● Exercise: Line by line, copy the material below exactly.

*** Opening of Available data ***

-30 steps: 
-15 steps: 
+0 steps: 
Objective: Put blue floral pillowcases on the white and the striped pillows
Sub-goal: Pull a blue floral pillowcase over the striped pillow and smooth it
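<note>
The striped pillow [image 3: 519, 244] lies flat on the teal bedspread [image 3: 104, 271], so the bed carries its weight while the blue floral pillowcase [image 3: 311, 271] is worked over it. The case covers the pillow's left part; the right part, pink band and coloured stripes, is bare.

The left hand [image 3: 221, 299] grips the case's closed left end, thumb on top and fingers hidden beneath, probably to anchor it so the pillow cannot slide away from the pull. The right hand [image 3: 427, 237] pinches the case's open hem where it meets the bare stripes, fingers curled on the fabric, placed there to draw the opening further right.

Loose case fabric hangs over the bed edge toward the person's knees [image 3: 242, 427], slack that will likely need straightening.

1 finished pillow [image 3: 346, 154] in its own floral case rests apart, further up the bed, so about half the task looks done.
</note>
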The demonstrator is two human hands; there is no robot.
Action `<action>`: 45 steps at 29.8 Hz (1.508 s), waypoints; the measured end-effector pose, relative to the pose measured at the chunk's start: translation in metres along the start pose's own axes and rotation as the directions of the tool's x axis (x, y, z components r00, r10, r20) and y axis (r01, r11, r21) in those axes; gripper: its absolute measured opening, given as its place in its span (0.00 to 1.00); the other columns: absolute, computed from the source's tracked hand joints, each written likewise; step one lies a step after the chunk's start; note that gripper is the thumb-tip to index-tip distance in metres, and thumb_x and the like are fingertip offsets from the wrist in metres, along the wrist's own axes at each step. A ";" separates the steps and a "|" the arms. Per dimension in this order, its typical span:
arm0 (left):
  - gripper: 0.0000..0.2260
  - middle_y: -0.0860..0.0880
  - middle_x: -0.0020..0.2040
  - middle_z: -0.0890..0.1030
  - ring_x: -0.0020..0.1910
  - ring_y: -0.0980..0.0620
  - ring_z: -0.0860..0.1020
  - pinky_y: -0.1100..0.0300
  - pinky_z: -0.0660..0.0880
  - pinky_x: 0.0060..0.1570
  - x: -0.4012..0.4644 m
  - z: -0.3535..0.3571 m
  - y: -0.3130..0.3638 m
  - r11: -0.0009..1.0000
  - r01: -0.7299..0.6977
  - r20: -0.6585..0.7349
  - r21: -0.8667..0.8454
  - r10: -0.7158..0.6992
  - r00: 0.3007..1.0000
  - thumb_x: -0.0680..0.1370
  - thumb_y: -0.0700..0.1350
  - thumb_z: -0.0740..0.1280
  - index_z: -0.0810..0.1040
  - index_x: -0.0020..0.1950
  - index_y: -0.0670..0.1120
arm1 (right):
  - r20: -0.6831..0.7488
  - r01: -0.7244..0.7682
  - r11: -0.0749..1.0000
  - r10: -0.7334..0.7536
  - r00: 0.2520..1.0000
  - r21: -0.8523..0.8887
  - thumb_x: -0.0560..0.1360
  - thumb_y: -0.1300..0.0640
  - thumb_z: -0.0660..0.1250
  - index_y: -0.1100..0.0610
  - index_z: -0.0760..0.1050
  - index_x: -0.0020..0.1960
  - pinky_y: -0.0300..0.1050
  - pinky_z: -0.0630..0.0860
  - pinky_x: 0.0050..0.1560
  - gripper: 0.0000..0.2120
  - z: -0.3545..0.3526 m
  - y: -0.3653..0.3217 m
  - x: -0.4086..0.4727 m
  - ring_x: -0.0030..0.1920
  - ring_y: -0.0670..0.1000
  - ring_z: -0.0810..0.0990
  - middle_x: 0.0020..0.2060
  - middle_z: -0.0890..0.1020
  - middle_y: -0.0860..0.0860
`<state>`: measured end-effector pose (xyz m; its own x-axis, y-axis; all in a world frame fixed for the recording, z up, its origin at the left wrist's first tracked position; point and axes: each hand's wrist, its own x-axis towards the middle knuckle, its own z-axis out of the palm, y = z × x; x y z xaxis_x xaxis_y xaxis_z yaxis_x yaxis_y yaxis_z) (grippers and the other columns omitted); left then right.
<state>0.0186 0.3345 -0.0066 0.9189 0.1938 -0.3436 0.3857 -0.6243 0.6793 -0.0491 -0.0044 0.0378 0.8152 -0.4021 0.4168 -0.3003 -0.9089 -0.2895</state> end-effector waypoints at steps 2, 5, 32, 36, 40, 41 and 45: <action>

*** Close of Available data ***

● Answer section:
-30 steps: 
-15 steps: 
+0 steps: 
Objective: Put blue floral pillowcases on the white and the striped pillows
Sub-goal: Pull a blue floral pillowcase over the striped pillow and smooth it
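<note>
The striped pillow [image 3: 519, 244] lies flat on the teal bedspread [image 3: 104, 271], so the bed carries its weight while the blue floral pillowcase [image 3: 311, 271] is worked over it. The case covers the pillow's left part; the right part, pink band and coloured stripes, is bare.

The left hand [image 3: 221, 299] grips the case's closed left end, thumb on top and fingers hidden beneath, probably to anchor it so the pillow cannot slide away from the pull. The right hand [image 3: 427, 237] pinches the case's open hem where it meets the bare stripes, fingers curled on the fabric, placed there to draw the opening further right.

Loose case fabric hangs over the bed edge toward the person's knees [image 3: 242, 427], slack that will likely need straightening.

1 finished pillow [image 3: 346, 154] in its own floral case rests apart, further up the bed, so about half the task looks done.
</note>
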The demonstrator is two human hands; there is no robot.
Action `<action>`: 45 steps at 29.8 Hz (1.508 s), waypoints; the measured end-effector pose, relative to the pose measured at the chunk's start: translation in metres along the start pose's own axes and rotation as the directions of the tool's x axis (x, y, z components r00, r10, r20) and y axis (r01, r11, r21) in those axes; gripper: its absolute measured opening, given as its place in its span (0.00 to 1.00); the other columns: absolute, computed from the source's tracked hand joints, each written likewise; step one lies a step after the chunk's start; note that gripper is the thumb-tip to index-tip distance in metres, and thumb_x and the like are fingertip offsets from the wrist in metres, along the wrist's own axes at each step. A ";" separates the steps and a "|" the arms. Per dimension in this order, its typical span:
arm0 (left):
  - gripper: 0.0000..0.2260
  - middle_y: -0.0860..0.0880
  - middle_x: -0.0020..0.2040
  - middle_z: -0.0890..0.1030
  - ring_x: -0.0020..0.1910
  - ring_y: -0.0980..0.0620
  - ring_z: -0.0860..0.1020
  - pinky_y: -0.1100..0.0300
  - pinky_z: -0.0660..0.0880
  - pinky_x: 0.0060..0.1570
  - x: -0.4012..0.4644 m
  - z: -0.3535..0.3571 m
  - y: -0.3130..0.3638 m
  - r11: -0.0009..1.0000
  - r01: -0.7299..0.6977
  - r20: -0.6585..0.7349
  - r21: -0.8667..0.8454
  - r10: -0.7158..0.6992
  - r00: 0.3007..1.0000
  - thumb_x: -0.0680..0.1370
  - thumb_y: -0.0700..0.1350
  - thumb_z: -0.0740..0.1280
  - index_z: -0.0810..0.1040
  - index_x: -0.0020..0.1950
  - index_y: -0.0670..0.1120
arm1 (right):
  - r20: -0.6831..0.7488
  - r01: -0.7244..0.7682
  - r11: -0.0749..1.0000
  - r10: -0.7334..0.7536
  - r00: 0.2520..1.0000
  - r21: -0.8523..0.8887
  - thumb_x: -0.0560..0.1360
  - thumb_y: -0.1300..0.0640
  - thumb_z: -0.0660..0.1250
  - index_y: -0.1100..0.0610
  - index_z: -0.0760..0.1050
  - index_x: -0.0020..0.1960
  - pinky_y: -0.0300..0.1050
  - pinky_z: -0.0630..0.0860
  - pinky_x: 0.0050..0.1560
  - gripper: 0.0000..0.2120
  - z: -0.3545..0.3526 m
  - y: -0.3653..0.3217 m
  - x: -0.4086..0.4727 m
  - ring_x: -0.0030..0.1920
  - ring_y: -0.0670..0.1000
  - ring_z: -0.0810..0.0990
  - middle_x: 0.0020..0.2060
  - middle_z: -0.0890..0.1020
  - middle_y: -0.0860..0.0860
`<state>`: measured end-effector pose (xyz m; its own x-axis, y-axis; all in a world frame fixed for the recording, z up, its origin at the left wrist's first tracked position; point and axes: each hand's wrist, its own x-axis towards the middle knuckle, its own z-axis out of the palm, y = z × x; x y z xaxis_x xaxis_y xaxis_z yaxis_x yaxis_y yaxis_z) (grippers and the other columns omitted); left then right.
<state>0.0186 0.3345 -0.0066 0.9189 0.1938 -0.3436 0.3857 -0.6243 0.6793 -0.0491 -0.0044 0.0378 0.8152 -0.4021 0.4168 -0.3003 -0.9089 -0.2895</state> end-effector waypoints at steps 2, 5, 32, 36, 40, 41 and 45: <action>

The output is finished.